Title: Log-based Search Engine
Place: HUST, Undergraduate thesis
Achievements:

Best Undergraduate Thesis Award, HUST. (10/220)

Keywords: Click-through Data, SVM, Search Personalization

Download ZIP File (in Chinese)
View On GitHub

Sharp Search is a personalized search engine which can automatically optimize the retrieval quality of search using clickthrough data. The initial motivation is from my work @ Innovation Engineering Group in Microsoft Research, where I investigated the Server log of "Travel Guide" project.

Intuitively, a good information retrieval system should present relevant documents high in the ranking, with less relevant documents following below. A traditional method to evaluate the relevance is based on text mining, such as "PageRank", "Topic Model", "TF-IDF" and so on. However, another possibility lies in exploring the HCI side of IR - how people use the search engine. In this project, I focused on the clickthough data in a search engine, and re-calculate the relevance score based on my click history.
Here is a screenshot of this project.

mechanism:

In most case, searchers usually scanned the ranking from top to bottom. When a user clicks the 3rd link firstly, she must have observed 1st & 2nd result and made the decision to not click it. Given that the abstracts presented with the links are sufficiently informative, this gives some indications of the users' preference. Similarly, if a user clicks on link 1, 3, 7, it could infer that link 7 is more relevant than link 2, 4, 5 and 6.

implementation:

When a user types a query into Sharp Search's interface, the query would be forwarded to "Google", "Yahoo" and "Bing". Sharp Search would extract top 100 search results from the result pages in these 3 search engines (HTML - parser based). The union of results composes the candidate set V, and a SVM retrieval function would re-rank these results according to the click-through data.

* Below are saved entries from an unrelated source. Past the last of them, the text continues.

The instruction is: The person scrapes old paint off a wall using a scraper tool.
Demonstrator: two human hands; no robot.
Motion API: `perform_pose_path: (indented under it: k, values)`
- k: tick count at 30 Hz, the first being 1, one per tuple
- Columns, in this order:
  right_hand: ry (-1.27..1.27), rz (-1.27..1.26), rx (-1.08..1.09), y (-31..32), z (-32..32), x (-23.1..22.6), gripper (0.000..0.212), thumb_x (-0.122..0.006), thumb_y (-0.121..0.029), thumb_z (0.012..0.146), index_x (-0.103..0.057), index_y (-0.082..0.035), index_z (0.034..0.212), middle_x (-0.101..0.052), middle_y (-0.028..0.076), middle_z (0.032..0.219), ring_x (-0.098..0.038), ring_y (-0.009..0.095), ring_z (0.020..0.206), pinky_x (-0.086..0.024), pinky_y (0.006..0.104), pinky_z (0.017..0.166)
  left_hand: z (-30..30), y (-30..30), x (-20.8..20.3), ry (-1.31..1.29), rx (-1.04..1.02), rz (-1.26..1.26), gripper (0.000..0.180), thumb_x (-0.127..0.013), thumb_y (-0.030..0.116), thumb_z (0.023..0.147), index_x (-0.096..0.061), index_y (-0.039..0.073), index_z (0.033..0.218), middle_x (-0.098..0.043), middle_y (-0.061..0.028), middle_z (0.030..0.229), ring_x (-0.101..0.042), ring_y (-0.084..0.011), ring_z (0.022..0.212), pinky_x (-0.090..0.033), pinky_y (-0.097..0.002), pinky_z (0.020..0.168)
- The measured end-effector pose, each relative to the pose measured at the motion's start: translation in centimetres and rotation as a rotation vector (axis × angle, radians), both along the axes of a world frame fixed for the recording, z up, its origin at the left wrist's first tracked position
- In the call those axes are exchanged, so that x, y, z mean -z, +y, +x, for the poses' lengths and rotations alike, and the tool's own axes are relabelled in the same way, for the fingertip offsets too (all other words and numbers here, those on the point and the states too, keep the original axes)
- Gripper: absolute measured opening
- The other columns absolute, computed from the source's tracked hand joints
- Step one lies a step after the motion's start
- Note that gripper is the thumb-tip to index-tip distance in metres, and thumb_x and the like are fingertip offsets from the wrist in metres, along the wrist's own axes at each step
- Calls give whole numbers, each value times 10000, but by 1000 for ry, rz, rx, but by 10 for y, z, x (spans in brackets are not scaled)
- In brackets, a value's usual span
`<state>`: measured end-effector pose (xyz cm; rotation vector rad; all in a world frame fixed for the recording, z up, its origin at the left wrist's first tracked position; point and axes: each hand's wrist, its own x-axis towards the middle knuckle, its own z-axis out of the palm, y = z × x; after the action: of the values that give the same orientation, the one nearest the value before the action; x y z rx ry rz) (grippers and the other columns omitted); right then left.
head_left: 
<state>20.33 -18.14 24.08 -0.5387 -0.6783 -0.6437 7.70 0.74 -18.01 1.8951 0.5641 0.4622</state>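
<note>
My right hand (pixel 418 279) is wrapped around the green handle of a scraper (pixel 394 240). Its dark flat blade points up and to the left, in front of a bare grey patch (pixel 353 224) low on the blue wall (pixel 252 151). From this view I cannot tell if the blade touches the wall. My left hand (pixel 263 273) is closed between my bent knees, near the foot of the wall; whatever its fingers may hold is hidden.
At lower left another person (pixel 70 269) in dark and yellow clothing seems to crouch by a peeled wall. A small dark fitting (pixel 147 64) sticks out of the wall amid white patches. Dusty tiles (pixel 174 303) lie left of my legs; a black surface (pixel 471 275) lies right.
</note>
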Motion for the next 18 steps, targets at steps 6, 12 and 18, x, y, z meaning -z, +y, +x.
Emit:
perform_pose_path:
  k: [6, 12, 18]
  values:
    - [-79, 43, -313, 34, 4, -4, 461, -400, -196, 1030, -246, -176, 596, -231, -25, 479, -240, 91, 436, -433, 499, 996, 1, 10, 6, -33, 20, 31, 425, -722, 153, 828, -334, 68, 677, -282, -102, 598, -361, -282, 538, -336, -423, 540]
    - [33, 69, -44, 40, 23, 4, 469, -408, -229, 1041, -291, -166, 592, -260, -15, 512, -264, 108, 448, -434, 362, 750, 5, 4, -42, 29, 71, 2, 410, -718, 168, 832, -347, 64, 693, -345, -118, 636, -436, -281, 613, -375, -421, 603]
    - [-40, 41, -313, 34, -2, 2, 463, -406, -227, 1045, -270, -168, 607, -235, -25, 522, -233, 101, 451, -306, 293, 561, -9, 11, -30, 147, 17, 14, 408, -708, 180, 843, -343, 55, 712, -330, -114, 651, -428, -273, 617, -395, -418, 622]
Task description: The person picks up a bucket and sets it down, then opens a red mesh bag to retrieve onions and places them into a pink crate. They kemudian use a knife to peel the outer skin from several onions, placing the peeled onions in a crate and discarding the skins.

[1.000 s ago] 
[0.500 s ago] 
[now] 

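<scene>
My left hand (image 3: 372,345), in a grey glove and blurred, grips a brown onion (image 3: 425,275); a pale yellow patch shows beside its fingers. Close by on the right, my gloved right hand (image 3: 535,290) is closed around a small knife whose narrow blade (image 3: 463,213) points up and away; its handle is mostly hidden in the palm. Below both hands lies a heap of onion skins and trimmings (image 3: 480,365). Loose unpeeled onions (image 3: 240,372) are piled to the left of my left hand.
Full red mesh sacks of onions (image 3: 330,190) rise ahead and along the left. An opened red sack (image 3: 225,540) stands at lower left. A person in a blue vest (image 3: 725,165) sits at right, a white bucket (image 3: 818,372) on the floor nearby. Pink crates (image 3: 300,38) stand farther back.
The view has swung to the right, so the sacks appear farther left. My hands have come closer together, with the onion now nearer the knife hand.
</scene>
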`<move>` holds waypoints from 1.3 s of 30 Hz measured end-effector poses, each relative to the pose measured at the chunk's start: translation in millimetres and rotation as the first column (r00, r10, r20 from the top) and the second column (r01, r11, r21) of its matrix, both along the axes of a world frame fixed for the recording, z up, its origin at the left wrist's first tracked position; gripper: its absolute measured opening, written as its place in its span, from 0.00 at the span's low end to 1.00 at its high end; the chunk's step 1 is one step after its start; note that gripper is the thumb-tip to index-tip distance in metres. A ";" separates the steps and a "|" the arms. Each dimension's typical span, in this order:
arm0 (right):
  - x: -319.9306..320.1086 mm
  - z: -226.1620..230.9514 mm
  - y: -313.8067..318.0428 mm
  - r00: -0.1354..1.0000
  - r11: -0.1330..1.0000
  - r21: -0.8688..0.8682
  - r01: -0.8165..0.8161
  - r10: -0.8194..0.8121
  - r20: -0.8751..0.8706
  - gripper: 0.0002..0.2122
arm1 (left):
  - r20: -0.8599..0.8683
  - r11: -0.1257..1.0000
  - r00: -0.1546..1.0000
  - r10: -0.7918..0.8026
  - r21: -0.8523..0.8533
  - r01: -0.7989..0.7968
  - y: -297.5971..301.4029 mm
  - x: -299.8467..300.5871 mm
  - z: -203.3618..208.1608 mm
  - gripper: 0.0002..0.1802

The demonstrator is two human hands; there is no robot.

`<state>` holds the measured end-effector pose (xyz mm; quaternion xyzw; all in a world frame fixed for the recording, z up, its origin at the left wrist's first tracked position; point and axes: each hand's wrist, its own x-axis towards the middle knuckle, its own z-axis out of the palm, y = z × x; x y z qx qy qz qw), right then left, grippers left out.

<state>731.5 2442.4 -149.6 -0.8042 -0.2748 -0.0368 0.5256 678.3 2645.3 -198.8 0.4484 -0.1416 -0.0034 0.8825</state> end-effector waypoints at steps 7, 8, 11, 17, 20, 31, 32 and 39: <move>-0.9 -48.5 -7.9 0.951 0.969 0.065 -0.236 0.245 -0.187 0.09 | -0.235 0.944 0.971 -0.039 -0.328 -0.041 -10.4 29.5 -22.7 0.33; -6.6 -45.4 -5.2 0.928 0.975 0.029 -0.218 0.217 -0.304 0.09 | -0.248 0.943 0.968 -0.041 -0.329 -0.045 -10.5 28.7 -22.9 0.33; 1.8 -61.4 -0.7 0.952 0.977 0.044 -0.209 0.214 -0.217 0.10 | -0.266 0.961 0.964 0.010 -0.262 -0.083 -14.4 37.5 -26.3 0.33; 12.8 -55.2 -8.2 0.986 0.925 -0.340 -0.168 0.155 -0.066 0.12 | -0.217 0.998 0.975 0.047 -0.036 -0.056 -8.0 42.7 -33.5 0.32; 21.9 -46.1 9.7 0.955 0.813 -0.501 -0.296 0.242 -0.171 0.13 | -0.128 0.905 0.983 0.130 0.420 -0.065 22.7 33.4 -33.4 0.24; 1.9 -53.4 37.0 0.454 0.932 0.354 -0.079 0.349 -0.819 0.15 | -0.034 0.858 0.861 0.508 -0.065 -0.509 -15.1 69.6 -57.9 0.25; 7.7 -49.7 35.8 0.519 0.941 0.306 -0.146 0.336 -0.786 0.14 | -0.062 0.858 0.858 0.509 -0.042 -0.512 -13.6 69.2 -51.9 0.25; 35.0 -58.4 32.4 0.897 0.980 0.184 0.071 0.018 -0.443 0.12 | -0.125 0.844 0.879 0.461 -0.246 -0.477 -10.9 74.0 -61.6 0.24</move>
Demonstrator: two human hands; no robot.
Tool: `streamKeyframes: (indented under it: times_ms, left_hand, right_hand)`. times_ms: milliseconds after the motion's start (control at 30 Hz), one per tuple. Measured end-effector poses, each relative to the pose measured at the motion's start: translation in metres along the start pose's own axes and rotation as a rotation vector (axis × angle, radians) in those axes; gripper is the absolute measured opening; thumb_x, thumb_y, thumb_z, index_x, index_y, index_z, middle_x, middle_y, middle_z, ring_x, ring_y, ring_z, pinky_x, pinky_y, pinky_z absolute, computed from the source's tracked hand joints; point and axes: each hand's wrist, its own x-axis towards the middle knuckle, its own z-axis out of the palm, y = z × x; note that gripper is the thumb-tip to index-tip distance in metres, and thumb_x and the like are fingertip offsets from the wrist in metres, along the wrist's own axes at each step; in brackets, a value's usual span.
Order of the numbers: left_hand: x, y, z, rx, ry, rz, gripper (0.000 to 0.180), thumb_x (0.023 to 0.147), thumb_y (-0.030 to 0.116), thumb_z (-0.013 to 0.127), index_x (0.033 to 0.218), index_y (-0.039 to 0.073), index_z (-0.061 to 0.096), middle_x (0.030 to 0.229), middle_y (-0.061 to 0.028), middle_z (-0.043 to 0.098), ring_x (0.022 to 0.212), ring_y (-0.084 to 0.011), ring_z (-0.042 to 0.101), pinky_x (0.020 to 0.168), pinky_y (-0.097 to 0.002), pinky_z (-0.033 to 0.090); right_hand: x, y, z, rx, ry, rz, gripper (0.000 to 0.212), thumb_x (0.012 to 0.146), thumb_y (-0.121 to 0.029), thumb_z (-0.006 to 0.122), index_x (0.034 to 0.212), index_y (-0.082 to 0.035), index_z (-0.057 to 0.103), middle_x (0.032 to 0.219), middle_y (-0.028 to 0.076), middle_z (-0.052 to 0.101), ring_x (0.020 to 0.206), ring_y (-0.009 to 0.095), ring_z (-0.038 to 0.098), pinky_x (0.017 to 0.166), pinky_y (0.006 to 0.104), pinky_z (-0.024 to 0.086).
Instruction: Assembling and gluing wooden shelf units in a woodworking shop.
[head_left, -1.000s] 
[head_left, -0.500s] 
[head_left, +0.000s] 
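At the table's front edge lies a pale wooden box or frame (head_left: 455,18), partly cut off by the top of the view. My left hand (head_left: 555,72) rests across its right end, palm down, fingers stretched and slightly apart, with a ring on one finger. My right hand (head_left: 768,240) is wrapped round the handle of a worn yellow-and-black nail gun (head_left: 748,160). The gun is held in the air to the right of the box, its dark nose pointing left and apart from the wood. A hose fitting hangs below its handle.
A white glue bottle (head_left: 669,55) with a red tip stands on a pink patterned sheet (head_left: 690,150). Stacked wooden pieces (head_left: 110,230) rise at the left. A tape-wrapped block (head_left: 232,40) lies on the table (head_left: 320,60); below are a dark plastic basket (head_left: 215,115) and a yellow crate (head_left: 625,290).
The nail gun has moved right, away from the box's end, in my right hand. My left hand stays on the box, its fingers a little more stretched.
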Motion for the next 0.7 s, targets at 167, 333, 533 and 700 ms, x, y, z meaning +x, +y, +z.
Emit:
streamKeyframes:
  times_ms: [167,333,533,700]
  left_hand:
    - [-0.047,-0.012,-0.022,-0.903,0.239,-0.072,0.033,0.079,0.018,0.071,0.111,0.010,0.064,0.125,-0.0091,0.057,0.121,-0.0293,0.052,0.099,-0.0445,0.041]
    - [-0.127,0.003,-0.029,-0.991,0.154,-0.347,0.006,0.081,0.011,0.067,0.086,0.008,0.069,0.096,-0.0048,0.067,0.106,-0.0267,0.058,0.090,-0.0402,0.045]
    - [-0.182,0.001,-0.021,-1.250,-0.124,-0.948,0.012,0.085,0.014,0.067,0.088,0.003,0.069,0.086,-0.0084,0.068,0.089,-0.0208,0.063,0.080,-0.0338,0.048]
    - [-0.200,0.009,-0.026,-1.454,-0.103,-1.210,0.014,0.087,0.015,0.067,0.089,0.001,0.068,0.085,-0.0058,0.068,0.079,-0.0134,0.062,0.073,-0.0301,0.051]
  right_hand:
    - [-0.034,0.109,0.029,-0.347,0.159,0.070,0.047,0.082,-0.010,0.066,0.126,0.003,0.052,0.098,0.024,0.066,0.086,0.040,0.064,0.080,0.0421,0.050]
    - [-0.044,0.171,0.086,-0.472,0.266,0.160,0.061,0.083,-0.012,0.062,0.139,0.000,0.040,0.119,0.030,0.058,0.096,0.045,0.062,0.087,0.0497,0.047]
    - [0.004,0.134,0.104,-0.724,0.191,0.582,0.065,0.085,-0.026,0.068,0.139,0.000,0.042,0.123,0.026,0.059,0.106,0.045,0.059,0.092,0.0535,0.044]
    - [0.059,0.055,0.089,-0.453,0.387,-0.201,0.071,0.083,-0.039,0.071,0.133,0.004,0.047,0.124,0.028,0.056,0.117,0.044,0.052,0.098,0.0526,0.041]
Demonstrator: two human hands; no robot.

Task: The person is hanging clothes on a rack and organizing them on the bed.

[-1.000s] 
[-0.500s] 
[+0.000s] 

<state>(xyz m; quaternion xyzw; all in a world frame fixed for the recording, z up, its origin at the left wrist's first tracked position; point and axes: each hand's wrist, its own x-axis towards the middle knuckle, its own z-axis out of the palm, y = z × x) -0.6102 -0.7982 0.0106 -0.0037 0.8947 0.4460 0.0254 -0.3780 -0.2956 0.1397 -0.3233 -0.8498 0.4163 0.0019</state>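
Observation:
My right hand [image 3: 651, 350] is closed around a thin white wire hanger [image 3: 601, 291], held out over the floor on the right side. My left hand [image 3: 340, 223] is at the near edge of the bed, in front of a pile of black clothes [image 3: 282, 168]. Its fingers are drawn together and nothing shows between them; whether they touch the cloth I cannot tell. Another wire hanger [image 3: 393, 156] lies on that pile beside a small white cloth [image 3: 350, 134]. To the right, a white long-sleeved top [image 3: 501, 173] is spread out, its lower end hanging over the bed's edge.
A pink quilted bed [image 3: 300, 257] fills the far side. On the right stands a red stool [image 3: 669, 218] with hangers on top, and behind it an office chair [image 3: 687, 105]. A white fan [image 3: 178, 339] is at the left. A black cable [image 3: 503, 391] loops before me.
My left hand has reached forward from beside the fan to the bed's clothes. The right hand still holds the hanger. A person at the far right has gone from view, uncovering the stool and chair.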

All the user behavior data were recorded by Javascript and stored in Internet Information Service Log files.

features:

rank info: rank_i_X: i=rank; X={Google, Bing, Yahoo}
domain info: top_i_domain
query url similarity: query_url_cosine; query_summery_cosine; query_title_cosine:
.......

experiment:

From May 3rd to June 3rd 2010, I hosted Sharp search on my laptop and collected all my search queries and behavior data during that time (290 search queries, 1172 clickthrough history).

evaluation:

	Google	Bing	Yahoo	Sharp Search
Lucky Count	55	38	37	61
Top 10 Average Count	5.3	4.8	5.5	6.4

Top feature	Weight
query_url_cosine	0.50
top_10_google	0.30
query_title_cosine	0.28
top_10_count_3	0.24
top_1_google	0.18
....	....
....	....
url_domain_tw	-0.17
url_length	-0.25
top_10_count_0	0.45